The US remains stuck in a rapidly growing opioid epidemic, as overdose deaths quintupled over the last two decades to a record number of American deaths last year — more than 107,000.

As part of efforts to slow those rising numbers, and earn his Senate confirmation, FDA commissioner Rob Califf committed to a major review of the agency’s opioid decision-making process, including labeling.

And while Califf said late last month that the FDA had initiated a review of what needs to change to better support the appropriate use of opioids, he announced yesterday in a series of tweets that experts at the Ohio State University “will provide actionable recommendations for FDA both within existing authorities and where additional authorities are needed.”

Patricia Zettler, a former associate chief counsel at the FDA who’s now an associate professor of law at the Ohio State University Moritz College of Law, previously consulted on the NASEM report on opioids.

Patricia Zettler

Zettler did not respond to a request for comment by press time, but the NSAEM report began to lay out a path whereby the FDA should consider developing a better way to incorporate individual and societal considerations into its risk-benefit framework for opioid approvals and monitoring moving forward.

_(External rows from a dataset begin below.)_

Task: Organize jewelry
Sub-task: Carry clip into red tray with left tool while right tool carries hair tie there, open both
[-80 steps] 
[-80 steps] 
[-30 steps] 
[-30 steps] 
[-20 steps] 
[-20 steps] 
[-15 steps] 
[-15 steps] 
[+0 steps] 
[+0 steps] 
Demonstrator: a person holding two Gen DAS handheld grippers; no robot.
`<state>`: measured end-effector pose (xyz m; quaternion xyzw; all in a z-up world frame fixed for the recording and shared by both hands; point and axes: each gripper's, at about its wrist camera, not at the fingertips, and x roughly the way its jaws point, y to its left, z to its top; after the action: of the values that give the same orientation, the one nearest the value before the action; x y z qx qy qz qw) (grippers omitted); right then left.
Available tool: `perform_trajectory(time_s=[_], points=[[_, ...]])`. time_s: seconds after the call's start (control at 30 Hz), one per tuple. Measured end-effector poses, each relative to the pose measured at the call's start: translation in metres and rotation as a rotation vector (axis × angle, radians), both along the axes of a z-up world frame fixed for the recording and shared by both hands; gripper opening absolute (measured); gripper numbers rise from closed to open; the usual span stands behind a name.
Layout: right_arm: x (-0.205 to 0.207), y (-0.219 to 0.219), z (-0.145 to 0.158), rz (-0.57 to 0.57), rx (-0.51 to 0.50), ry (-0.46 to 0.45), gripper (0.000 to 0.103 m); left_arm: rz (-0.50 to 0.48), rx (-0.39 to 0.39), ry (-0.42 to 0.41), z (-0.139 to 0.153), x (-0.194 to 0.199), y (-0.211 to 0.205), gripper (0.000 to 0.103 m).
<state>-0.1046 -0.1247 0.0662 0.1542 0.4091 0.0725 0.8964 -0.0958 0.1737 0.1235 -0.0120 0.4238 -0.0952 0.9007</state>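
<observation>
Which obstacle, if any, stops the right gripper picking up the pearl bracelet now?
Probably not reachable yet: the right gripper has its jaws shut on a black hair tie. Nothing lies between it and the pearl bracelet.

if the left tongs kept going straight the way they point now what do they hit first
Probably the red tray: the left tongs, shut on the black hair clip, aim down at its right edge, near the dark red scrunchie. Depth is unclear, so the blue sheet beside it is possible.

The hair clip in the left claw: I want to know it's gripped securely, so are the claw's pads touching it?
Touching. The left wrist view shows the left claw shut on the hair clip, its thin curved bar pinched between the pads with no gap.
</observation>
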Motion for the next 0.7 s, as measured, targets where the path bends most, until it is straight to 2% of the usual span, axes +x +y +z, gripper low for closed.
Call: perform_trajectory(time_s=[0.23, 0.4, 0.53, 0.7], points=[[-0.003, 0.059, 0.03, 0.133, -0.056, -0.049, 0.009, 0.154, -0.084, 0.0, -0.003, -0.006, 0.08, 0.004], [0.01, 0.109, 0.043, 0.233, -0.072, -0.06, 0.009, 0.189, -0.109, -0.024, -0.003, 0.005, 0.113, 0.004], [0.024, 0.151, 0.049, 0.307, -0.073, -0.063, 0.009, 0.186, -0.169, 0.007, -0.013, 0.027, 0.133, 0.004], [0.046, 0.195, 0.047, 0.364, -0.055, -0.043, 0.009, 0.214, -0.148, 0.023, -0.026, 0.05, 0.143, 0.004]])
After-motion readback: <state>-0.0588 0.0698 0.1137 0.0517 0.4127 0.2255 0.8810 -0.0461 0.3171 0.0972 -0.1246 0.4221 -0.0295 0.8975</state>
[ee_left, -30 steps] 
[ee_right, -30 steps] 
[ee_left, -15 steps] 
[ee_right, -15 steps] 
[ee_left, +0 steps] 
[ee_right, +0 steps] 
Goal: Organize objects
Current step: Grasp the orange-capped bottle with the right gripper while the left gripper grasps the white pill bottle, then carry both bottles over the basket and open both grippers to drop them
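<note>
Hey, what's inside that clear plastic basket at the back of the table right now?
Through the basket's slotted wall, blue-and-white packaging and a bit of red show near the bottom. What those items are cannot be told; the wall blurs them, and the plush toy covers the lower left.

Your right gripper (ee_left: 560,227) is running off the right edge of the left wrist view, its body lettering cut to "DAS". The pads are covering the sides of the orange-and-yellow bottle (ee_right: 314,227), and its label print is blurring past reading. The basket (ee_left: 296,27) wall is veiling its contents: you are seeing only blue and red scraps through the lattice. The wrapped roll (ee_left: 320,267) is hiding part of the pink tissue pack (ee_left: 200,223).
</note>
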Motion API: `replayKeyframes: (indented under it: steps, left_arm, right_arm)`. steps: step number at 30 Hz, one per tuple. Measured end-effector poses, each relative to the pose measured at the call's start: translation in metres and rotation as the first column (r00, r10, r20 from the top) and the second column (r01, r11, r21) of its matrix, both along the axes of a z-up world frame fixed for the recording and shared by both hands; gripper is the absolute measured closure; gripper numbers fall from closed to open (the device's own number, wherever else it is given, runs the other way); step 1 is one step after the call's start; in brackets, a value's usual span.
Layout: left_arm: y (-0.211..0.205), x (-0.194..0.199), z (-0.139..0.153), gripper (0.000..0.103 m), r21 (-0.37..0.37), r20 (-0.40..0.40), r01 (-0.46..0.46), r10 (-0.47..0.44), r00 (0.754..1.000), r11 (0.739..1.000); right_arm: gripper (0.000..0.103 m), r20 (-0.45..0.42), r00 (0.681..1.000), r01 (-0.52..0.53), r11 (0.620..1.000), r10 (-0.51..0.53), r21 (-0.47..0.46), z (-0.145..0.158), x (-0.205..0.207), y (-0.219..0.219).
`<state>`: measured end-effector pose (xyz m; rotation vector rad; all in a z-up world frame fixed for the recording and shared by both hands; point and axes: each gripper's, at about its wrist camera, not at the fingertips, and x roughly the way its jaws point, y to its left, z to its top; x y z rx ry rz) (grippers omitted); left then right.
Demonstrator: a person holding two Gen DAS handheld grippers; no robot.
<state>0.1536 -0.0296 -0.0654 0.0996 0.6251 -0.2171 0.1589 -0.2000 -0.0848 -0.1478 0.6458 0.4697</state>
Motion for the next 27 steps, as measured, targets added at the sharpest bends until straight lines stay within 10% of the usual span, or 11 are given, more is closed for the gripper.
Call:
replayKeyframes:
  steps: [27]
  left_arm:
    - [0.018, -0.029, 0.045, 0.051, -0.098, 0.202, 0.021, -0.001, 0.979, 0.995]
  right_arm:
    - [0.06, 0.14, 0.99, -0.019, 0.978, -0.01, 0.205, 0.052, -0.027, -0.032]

In June 2019, the agency also released new draft guidance spelling out how it might compare the effectiveness and safety of new opioids with already approved opioids, but the FDA also noted that while the comparative data “is helpful in applying the benefit risk framework, superiority to other available treatments is not a requirement for approval under FDA’s drug approval authorities.”

But it’s not just about the new approvals and adapting the labels, or even further prescriber education.

The status quo is “a market that is flooded with inexpensive, generic opioids. And, those are the go-to because they are economically priced and accessible for patients and make an economical choice for the treatment of pain in a cost-effective manner. As long as we have this conundrum, we’re not going to be able to shift the needle,” Beatrice Setnik from Altasciences previously said at an opioids-related public hearing at FDA in 2019. “The opioids that are currently marketed are very much in the hands of the payers, because they ultimately will decide what the patients will receive. And that will always be based on an economical choice, rather than for the benefit of society.”